**Work order**
The answer is to be an exact copy of the lines below running from the line with "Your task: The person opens" down to the line with "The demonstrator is", both ends included, and nothing more.

Collection entries
'''

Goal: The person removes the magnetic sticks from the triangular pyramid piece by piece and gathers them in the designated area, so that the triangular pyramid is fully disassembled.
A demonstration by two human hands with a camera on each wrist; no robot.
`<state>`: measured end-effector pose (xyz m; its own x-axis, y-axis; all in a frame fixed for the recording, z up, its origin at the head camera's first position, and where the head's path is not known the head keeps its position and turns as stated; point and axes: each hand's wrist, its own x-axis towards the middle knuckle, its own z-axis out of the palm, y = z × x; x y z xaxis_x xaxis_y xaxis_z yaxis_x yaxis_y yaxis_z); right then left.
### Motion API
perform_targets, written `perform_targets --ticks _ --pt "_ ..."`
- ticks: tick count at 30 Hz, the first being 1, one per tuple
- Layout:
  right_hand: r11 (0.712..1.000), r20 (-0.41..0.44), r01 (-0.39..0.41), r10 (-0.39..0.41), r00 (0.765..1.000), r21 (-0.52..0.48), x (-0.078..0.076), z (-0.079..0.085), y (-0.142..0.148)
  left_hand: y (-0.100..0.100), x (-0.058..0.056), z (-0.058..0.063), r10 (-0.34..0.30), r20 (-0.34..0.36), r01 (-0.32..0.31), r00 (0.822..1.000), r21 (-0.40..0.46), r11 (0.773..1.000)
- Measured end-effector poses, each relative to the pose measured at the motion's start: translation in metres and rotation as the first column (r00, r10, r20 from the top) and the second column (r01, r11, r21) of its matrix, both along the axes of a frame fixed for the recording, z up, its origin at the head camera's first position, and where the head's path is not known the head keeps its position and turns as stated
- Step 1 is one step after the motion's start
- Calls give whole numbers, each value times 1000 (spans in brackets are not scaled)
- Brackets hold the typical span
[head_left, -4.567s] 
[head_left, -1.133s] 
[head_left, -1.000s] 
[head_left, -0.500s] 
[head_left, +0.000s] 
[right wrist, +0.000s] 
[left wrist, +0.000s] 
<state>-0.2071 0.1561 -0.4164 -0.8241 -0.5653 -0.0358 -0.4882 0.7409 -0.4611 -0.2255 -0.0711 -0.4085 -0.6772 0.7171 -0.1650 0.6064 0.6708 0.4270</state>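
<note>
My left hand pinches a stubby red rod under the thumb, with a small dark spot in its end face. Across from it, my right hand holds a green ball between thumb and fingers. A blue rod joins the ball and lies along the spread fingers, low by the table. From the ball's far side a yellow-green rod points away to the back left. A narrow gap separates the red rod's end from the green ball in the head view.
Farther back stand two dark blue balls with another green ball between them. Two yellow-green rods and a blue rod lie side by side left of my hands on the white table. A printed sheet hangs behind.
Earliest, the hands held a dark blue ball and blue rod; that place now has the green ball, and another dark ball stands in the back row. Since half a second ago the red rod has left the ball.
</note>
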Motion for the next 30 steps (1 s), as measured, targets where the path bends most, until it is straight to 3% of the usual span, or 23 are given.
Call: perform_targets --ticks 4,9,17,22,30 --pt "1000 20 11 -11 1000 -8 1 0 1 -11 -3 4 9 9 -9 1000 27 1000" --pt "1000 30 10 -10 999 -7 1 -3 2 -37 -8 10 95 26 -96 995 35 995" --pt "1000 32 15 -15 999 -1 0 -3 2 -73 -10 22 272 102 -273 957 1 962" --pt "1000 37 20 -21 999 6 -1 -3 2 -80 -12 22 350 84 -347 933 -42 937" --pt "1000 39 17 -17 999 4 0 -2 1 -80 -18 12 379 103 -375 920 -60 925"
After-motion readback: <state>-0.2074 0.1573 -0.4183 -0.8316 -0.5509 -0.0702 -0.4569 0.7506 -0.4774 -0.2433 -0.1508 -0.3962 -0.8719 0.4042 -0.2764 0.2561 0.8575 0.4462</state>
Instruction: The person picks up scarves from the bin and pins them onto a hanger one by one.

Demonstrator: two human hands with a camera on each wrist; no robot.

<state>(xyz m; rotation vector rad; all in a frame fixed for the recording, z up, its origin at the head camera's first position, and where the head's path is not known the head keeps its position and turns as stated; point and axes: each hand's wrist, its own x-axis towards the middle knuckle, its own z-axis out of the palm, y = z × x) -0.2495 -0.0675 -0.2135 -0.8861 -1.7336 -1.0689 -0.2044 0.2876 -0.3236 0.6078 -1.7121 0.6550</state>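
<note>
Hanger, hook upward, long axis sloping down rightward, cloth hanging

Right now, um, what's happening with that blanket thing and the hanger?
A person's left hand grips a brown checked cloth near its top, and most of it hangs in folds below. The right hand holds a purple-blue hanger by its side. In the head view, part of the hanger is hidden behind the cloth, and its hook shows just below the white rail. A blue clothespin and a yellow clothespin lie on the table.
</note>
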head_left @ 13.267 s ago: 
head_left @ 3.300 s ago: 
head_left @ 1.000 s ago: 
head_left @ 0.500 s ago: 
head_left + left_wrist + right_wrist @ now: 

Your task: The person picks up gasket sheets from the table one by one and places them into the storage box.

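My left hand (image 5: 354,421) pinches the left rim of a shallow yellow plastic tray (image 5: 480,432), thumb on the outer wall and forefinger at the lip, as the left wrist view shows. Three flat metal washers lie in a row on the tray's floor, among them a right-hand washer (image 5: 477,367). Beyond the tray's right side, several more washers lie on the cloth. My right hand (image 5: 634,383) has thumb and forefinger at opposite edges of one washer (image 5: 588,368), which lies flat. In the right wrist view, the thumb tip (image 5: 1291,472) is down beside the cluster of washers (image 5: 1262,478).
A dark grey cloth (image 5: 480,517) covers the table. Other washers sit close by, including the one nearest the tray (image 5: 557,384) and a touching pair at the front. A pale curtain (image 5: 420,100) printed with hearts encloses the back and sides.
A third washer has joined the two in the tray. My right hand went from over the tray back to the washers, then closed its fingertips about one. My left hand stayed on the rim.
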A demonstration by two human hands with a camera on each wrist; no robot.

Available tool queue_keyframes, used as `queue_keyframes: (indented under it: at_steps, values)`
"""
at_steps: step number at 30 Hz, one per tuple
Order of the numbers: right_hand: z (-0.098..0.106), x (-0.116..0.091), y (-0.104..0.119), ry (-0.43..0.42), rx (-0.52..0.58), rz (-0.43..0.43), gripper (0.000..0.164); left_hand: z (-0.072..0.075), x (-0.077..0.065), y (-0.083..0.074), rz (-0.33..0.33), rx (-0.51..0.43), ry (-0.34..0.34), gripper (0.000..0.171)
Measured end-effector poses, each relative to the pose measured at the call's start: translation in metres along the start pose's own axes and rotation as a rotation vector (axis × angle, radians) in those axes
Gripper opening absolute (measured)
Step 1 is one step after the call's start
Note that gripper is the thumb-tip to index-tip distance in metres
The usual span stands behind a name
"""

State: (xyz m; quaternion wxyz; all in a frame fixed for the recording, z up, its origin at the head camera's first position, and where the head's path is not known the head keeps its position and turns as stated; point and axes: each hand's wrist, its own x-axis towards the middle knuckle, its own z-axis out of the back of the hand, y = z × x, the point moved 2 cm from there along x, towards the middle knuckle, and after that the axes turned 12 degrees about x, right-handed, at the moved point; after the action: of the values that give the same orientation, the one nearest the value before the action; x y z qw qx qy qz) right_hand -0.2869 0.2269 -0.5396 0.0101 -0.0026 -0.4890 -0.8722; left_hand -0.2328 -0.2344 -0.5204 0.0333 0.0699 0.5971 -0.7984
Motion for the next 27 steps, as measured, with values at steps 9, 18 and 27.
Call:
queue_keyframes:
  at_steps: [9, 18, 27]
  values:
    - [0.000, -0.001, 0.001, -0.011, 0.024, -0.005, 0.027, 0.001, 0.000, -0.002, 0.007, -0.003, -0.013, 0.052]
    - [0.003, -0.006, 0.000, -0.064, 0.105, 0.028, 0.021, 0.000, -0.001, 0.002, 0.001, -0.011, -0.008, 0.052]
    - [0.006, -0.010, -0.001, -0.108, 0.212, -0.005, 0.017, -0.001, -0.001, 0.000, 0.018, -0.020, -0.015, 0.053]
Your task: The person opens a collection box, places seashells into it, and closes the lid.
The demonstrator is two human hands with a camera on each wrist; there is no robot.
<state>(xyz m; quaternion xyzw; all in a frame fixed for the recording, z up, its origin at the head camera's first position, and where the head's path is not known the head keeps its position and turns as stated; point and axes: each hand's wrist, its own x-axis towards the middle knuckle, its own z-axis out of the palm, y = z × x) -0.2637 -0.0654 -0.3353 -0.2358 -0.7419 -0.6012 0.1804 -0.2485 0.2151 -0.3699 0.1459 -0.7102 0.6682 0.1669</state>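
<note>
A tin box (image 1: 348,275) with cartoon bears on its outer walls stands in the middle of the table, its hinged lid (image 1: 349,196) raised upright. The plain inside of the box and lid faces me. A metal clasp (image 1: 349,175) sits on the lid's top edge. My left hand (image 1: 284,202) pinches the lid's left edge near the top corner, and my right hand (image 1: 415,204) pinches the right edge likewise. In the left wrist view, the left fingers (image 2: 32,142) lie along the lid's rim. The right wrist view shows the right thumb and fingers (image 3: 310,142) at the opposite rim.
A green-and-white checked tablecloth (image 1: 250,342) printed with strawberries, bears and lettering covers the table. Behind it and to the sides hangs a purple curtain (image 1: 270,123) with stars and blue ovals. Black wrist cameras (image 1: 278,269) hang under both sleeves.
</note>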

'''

**Your solution**
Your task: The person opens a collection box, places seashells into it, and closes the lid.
The demonstrator is two human hands with a camera on each wrist; there is no robot.

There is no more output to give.